Some Scala dependencies include the current Scala minor version in their names. When upgrading to a newer Scala release, these names will become outdated, but a lot of this configuration may still be relevant. The same trick should be used as above - the old directories should be renamed accordingly to fit the new Scala version. Given that this affects a lot of dependencies, a special tool could be written that will automatically rename all the directories (but it can also be achieved using shell commands).

Review Configuration

The review state is driven by configuration files located in tools/legal-review. This directory contains separate subdirectories for each artifact.

The subdirectory for each artifact may contain the following entries:

  • notice-header - contains the header that will start the main generated NOTICE
  • files-add - directory that may contain additional files that should be added to the notice package
  • reviewed-licenses - directory that may contain files for reviewed licenses; the files should be named with the normalized license name and they should contain a path to that license's file (the path should be relative to the repository root)
  • .report.state - an automatically generated file that can be used to check if the report is up-to-date
  • and for each dependency, a subdirectory named as its packageName with following entries:
    • files-add - directory that may contain additional files that should be added to the subdirectory for this package
    • files-keep - a file containing names of files found in the package sources that should be included in the package
    • files-ignore - a file containing names of files found in the package sources that should not be included
    • custom-license - a file that indicates that the dependency should not point to the default license, but it should contain a custom one within its files; it should contain a single line with this custom license's filename
    • default-and-custom-license - a file that indicates that the dependency should point to the default license, but it also contains additional license-like files that should be kept too; it disables checking if the attached license-like files are equal to the default license or not, so it should be used very carefully; at most one of default-and-custom-license and custom-license should exist for each dependency
    • copyright-keep - copyright lines that should be included in the notice summary for the package
    • copyright-keep-context - copyright lines that should be included (alongside with their context) in the notice summary for the package
    • copyright-ignore - copyright lines that should not be included in the notice summary for the package
    • copyright-add - a single file whose contents will be added to the notice summary for the package

Manually adding files and copyright, modifying the notice header and marking licenses as reviewed has to be done manually. But deciding if a file or copyright notice should be kept or ignored can be done much quicker using the GUI launched by enso/openLegalReviewReport. The GUI is a very simple one - it assumes that the report is up to date and uses the server to modify the configuration. The configuration changes are not refreshed automatically - instead if the webpage is refreshed after modifications it may contain stale information - to get up-to-date information, enso/openLegalReviewReport or enso/gatherLicenses has to be re-run.

Standard Library

The dependencies of standard library are built using Maven, so they have to be handled separately. Currently there are not many of them so this is handled manually. If that becomes a problem, they could be attached to the frontend of the GatherLicenses task.

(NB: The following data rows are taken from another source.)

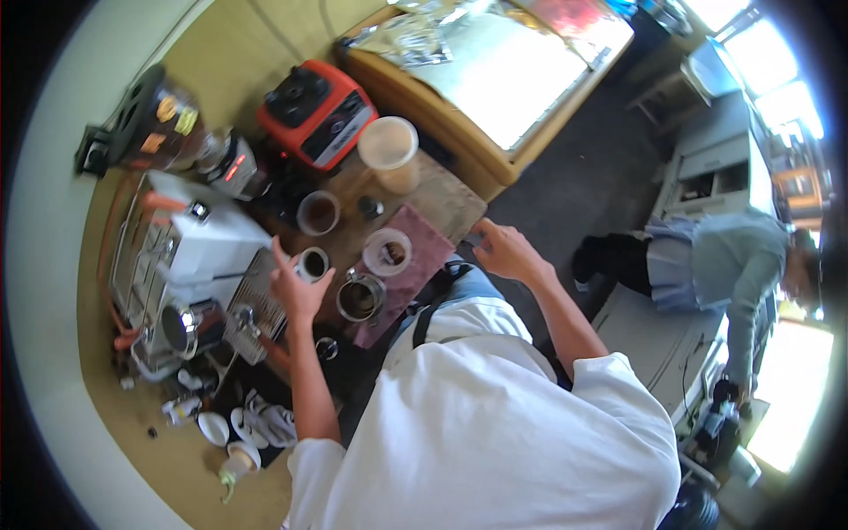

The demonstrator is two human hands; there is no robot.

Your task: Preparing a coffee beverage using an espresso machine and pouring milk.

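Observation:
My left hand [299,286] has its thumb and fingers around a small cup [313,264] of dark liquid, beside the espresso machine's drip tray [255,291]. Off the counter's right corner is my right hand [509,250], fingers loosely bent and slightly apart, with nothing visible in it. Between the hands, a clear plastic cup [387,252] with brown contents rests on a reddish cloth [414,242]. A metal pitcher [361,296] stands at the cloth's near left edge. Another plastic cup [318,212] holding brown liquid is farther back on the wooden counter [457,192].
The white espresso machine [205,245] stands left, with a coffee grinder [165,126] behind it. A red appliance [318,116] and a tall lidded tub [391,156] are at the back. A wooden-framed table [490,79] adjoins. Another person [715,265] stands at right.

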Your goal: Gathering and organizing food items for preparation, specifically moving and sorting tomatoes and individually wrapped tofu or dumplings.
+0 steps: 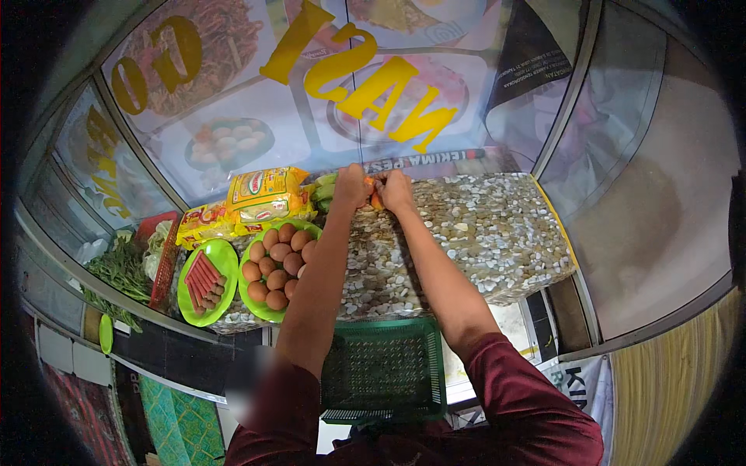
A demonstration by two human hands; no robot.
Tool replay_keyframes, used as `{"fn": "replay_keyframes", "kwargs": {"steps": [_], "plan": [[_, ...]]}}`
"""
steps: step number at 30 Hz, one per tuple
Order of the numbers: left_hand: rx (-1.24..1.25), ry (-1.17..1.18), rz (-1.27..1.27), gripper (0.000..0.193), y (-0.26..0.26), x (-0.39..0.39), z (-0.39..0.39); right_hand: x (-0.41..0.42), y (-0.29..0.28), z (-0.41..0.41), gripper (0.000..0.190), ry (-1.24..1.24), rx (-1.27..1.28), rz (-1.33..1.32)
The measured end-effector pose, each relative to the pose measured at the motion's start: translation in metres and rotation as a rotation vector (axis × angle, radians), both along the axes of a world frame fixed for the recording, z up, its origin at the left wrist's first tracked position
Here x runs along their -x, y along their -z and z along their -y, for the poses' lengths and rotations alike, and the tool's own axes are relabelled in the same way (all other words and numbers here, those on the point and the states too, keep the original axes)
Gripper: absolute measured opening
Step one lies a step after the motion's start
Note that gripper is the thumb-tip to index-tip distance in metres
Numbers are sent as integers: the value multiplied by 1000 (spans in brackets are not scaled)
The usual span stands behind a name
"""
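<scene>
Both my hands reach to the back of a counter with a pebble-pattern cover [495,227]. Between them lie orange-red vegetables, perhaps tomatoes or carrots [377,202], which my right hand [396,191] touches at the left side. My left hand [351,187] is at the same produce, its fingers partly hidden; whether it grips a piece I cannot tell. Just left of it are green vegetables [325,191]. Beside these stand yellow noodle packs [262,195]. Nearer me, a green plate [247,306] holds several brown eggs [280,252], partly behind my left forearm.
Another green plate [187,309] carries sausages [203,274] and meatballs. A red basket [166,256] and leafy greens [119,276] are at the left. A green plastic basket [382,370] sits below the counter's near edge. Glass panes with metal frames [568,93] enclose the counter.
</scene>
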State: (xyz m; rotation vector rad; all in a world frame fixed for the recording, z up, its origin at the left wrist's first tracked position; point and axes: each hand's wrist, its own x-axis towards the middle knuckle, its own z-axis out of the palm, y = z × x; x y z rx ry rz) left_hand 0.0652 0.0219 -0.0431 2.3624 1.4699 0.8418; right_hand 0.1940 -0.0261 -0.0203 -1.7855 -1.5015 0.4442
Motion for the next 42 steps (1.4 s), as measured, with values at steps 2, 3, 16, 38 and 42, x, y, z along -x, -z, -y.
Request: {"fn": "replay_keyframes", "kwargs": {"steps": [2, 3, 16, 38, 42], "plan": [[11, -13, 13, 30, 0, 3, 1, 3, -3, 0, 17, -1, 46, -41], [20, -24, 28, 29, -2, 5, 2, 5, -6, 1, 17, 1, 89, -81], [68, -79, 100, 12, -2, -2, 9, 3, 3, -17, 14, -87, -3, -10], [16, -81, 112, 9, 1, -15, 11, -4, 0, -21, 22, -89, 163, 155], [-75, -83, 166, 13, 1, -8, 15, 3, -5, -5, 19, -39, 37, 59]]}}
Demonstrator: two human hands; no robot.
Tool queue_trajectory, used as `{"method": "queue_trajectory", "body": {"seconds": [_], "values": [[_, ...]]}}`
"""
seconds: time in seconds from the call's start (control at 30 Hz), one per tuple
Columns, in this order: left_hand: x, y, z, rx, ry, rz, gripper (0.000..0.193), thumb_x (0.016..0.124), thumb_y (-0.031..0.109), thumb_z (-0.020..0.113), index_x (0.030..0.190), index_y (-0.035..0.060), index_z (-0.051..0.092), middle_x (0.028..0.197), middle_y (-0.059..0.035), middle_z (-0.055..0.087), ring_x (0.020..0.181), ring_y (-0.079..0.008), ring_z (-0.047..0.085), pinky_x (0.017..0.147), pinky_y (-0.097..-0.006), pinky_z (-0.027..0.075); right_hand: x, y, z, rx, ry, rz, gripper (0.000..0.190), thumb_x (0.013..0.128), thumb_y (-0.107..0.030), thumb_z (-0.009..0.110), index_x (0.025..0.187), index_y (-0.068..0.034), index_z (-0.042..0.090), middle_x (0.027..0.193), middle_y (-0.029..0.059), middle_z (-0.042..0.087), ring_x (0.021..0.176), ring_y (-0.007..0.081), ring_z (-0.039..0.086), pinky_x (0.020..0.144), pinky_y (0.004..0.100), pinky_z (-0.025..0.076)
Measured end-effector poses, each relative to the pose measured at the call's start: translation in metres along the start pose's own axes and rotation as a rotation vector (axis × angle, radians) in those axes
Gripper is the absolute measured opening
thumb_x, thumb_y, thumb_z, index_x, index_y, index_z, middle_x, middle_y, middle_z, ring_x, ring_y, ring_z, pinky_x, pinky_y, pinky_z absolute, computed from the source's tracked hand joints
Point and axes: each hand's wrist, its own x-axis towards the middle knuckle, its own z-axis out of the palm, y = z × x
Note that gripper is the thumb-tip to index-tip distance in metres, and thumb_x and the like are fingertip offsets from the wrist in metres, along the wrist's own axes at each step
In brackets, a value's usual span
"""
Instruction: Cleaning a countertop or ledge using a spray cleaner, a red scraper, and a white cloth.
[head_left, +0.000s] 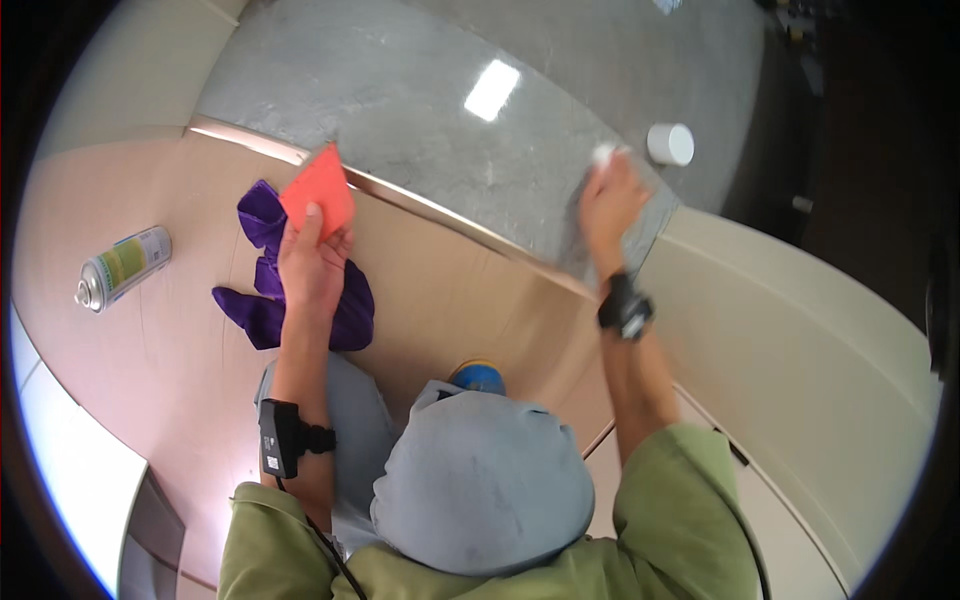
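Note:
A flat orange-red piece (319, 191), like a plastic scraper, is gripped between the thumb and fingers of my left hand (315, 251). Beneath that hand a crumpled purple cloth (352, 315) lies on the wood-look floor (442, 285). My right hand (611, 199) is blurred and reaches over the glossy grey floor (420, 97). Its fingers are closed on a small white thing (603, 154), too blurred to name. Just beyond, to the right, is a white cylinder (670, 144) on the grey surface.
A spray can (124, 268) lies on its side at the left. A metal edge strip (450, 221) separates the two floors. Cream-coloured walls (780, 307) flank the opening. My blue shoe tip (478, 376) shows ahead of my bent knee (484, 480).

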Motion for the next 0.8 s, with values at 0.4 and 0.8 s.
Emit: {"method": "queue_trajectory", "body": {"seconds": [0.4,0.8], "values": [[0.002,-0.001,0.013,-0.011,-0.014,-0.068,0.022,0.092,0.023,0.052,0.11,0.0097,0.051,0.095,-0.0023,0.062,0.079,-0.0113,0.061,0.066,-0.0237,0.05,0.026,-0.062,0.029,0.116,0.091,0.018,0.034,0.081,-0.018,0.057,0.114,-0.008,0.058,0.114,0.0115,0.058,0.098,0.0328,0.051,0.082,0.048,0.039],[-0.003,-0.005,0.019,0.041,-0.083,-0.074,0.023,0.092,0.023,0.053,0.111,0.01,0.051,0.096,-0.002,0.062,0.078,-0.0111,0.061,0.066,-0.0237,0.05,0.035,0.003,0.006,-0.061,-0.094,0.2,0.031,0.081,-0.022,0.056,0.108,-0.007,0.06,0.116,0.0077,0.058,0.096,0.0332,0.049,0.077,0.045,0.042]]}}
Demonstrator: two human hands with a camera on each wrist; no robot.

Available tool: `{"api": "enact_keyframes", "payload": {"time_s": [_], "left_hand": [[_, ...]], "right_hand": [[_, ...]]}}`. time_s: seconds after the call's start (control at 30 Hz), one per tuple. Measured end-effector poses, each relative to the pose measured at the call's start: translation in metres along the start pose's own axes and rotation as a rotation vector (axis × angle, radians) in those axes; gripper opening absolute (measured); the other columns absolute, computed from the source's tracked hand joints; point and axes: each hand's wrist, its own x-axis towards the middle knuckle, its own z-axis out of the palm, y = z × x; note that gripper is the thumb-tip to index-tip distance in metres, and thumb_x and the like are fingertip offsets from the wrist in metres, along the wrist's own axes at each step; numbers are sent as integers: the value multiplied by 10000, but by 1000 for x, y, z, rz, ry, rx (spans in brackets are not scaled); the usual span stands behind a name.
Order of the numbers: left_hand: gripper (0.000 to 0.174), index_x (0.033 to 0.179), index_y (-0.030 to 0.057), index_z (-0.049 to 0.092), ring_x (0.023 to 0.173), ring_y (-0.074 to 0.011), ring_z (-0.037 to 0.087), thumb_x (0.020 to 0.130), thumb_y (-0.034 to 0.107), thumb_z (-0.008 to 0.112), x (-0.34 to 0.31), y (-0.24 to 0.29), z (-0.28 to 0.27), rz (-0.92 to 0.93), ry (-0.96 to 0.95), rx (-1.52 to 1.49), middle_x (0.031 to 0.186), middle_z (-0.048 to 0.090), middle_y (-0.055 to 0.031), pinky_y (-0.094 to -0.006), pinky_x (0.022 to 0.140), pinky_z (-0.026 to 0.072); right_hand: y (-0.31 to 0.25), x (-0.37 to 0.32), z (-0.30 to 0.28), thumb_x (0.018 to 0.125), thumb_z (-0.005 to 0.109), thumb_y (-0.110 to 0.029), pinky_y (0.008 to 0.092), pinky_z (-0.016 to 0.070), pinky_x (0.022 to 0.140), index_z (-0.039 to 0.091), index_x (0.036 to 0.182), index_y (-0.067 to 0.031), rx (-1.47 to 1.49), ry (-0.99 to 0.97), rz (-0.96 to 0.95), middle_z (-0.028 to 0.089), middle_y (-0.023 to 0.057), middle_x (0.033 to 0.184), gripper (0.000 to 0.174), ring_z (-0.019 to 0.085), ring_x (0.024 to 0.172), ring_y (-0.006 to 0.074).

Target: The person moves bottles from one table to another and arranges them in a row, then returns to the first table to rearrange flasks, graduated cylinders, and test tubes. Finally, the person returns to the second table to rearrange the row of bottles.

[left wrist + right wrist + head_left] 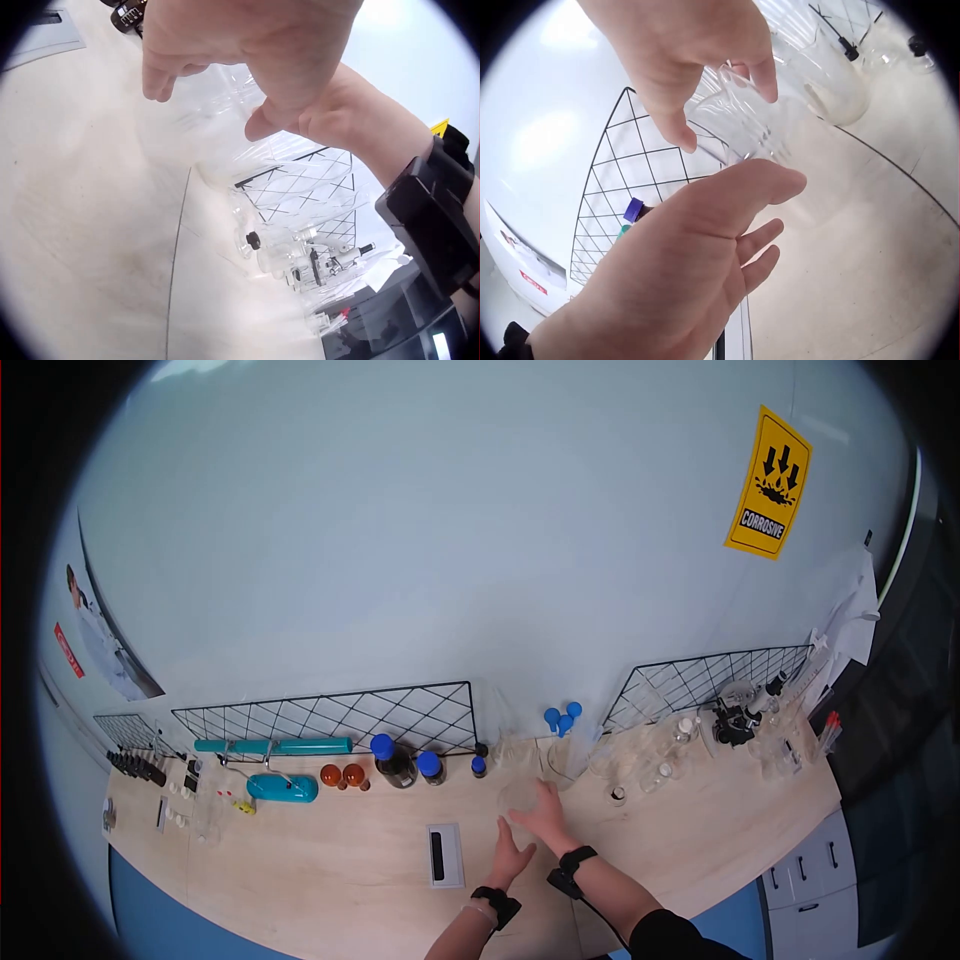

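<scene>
Clear glass beaker [520, 795] at the middle of the pale wooden desk [330, 860], in front of the black wire grid [330, 715]. Head view: the beaker is almost lost against the desk and partly covered by the right hand [548, 815]. The left hand [510, 855] lies just beside it. Right wrist view: the right hand grips the beaker's rim between thumb and fingers. The left hand is flat with straight fingers; whether it touches the glass cannot be told. Left wrist view: the glass is blurred; only here is the black wrist strap [427, 217] seen large.
</scene>
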Motion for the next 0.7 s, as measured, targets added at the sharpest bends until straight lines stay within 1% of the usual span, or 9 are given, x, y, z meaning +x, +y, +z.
{"api": "enact_keyframes", "payload": {"time_s": [0.1, 0.2, 0.3, 0.4, 0.5, 0.63, 0.7], "left_hand": [[1002, 1338, -136, 15, 1281, -428, 261, 684, 199, 696, 18, -2, -8, -18, -38, 17, 1354, 212, -372, -374, 1044, 273], [1001, 1338, -135, 21, 1261, -434, 294, 678, 199, 695, 33, -7, -11, -1, -35, 35, 1348, 218, -376, -377, 1032, 292], [993, 1342, -127, 33, 1196, -445, 379, 676, 201, 693, 45, -9, -12, 9, -33, 86, 1306, 299, -375, -389, 987, 347], [982, 1346, -117, 41, 1126, -450, 447, 675, 194, 687, 55, -7, -18, -51, -113, 78, 1239, 393, -365, -403, 934, 393], [970, 1347, -114, 47, 1077, -449, 484, 676, 186, 681, 59, -6, -18, 7, -42, 103, 1177, 457, -353, -410, 899, 417], [967, 1347, -113, 49, 1087, -450, 476, 674, 180, 678, 63, -9, -16, 41, -22, 77, 1193, 442, -355, -410, 907, 412], [958, 1348, -112, 58, 1093, -450, 472, 676, 178, 675, 61, -10, -16, 45, -18, 60, 1204, 432, -356, -409, 911, 408]], "right_hand": [[-1, 15, 8, 545, 790, -249, 377, 435, 871, 488, 1153, 19, -9, -1, 6, 499, 200, 1073, 729, 508, 1024, 342], [1, 27, 13, 538, 793, -242, 378, 435, 871, 494, 1143, 26, 3, 10, 32, 499, 211, 1073, 726, 509, 1020, 348], [3, 37, 18, 538, 792, -244, 380, 436, 869, 490, 1138, 44, -14, 17, 50, 499, 217, 1077, 731, 512, 1015, 353], [8, 47, 21, 544, 788, -254, 381, 436, 868, 479, 1144, 62, -43, 6, 22, 495, 223, 1085, 745, 514, 1011, 360], [5, 52, 19, 549, 784, -265, 385, 436, 868, 465, 1155, 69, -52, -2, 37, 491, 227, 1091, 761, 516, 1006, 366], [-3, 54, 17, 556, 780, -261, 390, 433, 870, 449, 1170, 71, -46, -13, 79, 487, 231, 1093, 772, 513, 1011, 367], [4, 54, 18, 562, 779, -257, 393, 428, 878, 432, 1186, 73, -35, -14, 41, 478, 232, 1105, 787, 503, 1029, 369]]}}
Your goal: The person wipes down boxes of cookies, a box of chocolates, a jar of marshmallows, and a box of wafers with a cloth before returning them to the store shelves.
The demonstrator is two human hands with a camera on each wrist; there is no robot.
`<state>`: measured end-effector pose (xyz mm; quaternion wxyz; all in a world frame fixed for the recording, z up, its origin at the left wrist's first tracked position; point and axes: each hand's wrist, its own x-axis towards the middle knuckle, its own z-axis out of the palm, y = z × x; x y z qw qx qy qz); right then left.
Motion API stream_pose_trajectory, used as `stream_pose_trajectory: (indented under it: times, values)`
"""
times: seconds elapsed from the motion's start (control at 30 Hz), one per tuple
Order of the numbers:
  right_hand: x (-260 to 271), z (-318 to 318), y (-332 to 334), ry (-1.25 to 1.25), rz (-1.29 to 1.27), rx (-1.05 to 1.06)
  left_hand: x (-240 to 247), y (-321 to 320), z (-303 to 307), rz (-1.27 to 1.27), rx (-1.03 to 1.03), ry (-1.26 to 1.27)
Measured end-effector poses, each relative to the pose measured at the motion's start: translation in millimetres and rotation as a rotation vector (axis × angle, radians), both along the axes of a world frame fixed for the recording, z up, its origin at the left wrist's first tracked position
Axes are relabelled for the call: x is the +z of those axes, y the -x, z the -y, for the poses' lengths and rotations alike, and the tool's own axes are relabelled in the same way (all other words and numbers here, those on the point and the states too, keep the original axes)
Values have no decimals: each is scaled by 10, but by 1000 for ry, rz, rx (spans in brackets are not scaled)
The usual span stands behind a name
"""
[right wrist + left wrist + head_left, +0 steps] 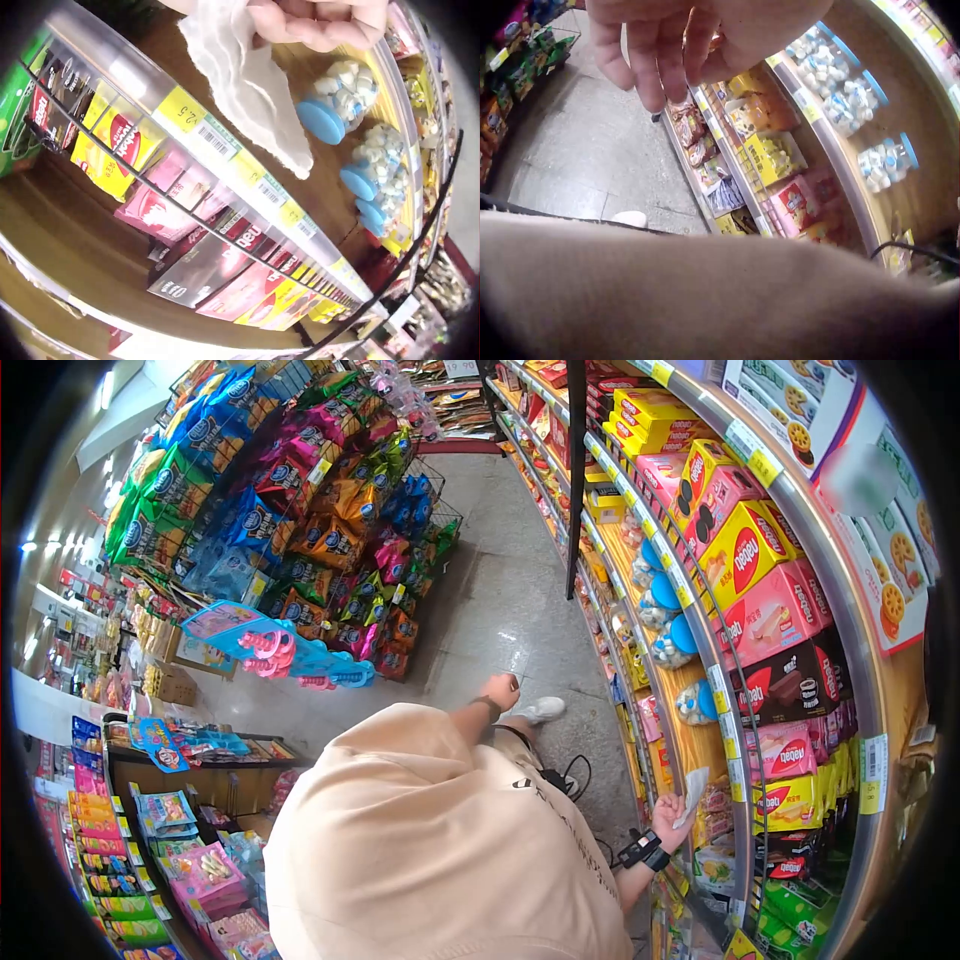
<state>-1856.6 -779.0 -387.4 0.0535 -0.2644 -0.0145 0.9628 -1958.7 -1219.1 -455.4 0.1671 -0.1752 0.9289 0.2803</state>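
Note:
A crumpled white tissue (240,75) is pinched between the thumb and fingers of my right hand (668,822), beside the shelves on the right. In the right wrist view the tissue hangs across the wooden shelf, close to blue-lidded jars (352,94) of white-and-blue sweets. My left hand (498,690) hangs low in front of the body, over the grey floor, with nothing in it. Its fingers (645,64) dangle loosely in the left wrist view, overlapping lower shelves of packaged snacks.
Boxes of wafers (775,610) stand behind a wire rail on the right shelf, above price labels (214,142). A rack of colourful snack bags (330,540) is across the aisle at the left. Grey floor (490,560) runs between them. A dark upright post (576,480) stands at the shelf front.

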Motion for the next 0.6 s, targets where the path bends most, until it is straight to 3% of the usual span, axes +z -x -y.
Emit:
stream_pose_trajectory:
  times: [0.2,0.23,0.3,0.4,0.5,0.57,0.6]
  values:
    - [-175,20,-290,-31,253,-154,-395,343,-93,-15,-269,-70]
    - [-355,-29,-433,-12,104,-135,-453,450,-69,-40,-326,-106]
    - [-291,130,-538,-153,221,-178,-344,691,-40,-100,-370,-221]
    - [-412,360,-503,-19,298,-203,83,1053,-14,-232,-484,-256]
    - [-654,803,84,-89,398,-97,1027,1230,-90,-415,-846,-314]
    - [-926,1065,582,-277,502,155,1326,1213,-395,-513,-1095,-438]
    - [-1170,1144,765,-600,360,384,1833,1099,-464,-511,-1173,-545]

The third-party licenses for Java extensions of the standard library are gathered in the third-party-licenses directory in the Base library. The gathering process is partially-automatic, triggered by the package goal of the associated Maven configuration file. However when another dependency is added to the standard library, its licenses should be reviewed before merging the PR.

Bundles

Beside the launcher and engine components, the distributed bundles also contain a distribution of GraalVM CE. This distribution however contains its own licence and notices within itself, so no further action should be necessary in that regard.